# Your instructions
Would you print the material exactly, starting at its first line and ending at the line holding "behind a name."?

# Supplied information
__________

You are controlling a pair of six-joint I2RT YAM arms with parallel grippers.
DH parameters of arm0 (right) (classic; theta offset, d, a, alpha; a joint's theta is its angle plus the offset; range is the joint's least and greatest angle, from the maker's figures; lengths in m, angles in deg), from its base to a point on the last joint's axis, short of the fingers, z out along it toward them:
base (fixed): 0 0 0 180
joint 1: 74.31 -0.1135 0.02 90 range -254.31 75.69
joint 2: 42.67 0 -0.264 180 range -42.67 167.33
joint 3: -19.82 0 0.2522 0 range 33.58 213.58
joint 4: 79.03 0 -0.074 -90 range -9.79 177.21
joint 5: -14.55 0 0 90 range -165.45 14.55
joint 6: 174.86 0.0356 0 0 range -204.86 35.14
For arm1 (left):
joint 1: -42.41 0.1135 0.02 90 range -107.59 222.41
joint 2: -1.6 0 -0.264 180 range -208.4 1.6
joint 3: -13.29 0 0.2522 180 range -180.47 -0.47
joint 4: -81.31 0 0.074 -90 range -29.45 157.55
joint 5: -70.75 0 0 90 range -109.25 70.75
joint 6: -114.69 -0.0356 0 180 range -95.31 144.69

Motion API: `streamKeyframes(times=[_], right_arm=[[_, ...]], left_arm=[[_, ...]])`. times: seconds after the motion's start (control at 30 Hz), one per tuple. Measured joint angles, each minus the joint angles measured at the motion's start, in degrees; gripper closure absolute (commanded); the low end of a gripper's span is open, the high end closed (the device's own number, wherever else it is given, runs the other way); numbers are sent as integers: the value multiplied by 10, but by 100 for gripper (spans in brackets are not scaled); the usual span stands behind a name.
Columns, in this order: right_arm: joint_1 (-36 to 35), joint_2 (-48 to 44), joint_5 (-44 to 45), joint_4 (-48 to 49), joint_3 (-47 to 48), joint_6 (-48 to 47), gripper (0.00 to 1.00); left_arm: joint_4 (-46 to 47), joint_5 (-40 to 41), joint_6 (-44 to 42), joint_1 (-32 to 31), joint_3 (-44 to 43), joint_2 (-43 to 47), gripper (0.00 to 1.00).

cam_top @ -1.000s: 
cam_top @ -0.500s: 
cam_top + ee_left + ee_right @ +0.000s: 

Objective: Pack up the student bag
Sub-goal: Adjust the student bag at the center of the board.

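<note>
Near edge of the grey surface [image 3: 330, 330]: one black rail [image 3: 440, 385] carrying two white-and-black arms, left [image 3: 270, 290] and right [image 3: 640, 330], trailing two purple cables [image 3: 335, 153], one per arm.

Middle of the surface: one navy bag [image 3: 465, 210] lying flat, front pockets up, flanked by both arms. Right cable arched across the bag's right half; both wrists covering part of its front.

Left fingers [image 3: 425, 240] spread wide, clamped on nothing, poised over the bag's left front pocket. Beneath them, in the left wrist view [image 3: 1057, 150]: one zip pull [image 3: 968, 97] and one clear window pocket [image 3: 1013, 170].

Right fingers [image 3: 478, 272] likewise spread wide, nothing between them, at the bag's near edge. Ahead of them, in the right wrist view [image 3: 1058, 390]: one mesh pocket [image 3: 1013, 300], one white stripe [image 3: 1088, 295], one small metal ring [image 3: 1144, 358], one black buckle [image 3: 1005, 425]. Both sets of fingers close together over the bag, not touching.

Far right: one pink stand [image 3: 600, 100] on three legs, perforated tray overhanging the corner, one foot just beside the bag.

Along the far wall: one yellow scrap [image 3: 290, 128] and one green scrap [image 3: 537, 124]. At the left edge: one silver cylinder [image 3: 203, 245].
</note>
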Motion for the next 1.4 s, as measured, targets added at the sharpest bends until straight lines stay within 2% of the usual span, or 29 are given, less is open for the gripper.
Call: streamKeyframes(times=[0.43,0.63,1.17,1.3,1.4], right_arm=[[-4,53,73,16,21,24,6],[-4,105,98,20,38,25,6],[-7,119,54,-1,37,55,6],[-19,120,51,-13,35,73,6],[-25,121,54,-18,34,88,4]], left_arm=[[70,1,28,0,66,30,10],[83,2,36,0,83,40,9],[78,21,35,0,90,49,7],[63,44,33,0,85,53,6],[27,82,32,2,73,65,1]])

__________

# Result of this task
You are controlling a pair of six-joint I2RT YAM arms with parallel grippers.
DH parameters of arm0 (right) (classic; theta offset, d, a, alpha; a joint's theta is its angle plus the offset; range is the joint's least and greatest angle, from the maker's figures; lengths in m, angles in deg), from its base to a point on the last joint's axis, short of the fingers, z out along it toward them:
base (fixed): 0 0 0 180
joint 1: 74.31 -0.1135 0.02 90 range -254.31 75.69
joint 2: 42.67 0 -0.264 180 range -42.67 167.33
joint 3: -19.82 0 0.2522 0 range 33.58 213.58
joint 4: 79.03 0 -0.074 -90 range -9.79 177.21
joint 5: -14.55 0 0 90 range -165.45 14.55
joint 6: 174.86 0.0356 0 0 range -204.86 35.14
For arm1 (left):
joint 1: -42.41 0.1135 0.02 90 range -107.59 222.41
joint 2: -1.6 0 -0.264 180 range -208.4 1.6
joint 3: -13.29 0 0.2522 180 range -180.47 -0.47
joint 4: -81.31 0 0.074 -90 range -29.45 157.55
joint 5: -70.75 0 0 90 range -109.25 70.75
joint 6: -114.69 -0.0356 0 180 range -95.31 144.69

Motion API: `streamKeyframes(times=[_], right_arm=[[_, ...]], left_arm=[[_, ...]])`. times: seconds after the motion's start (control at 30 Hz), one per tuple. Measured joint angles, each minus the joint angles measured at the motion's start, in degrees; gripper closure absolute (commanded); the low end of a gripper's span is open, the high end closed (the device's own number, wherever else it is given, runs the other way); numbers are sent as integers: the value multiplied by 10, but by 100 for gripper (spans in brackets are not scaled); the usual span stands behind a name.

The output as shown is complete.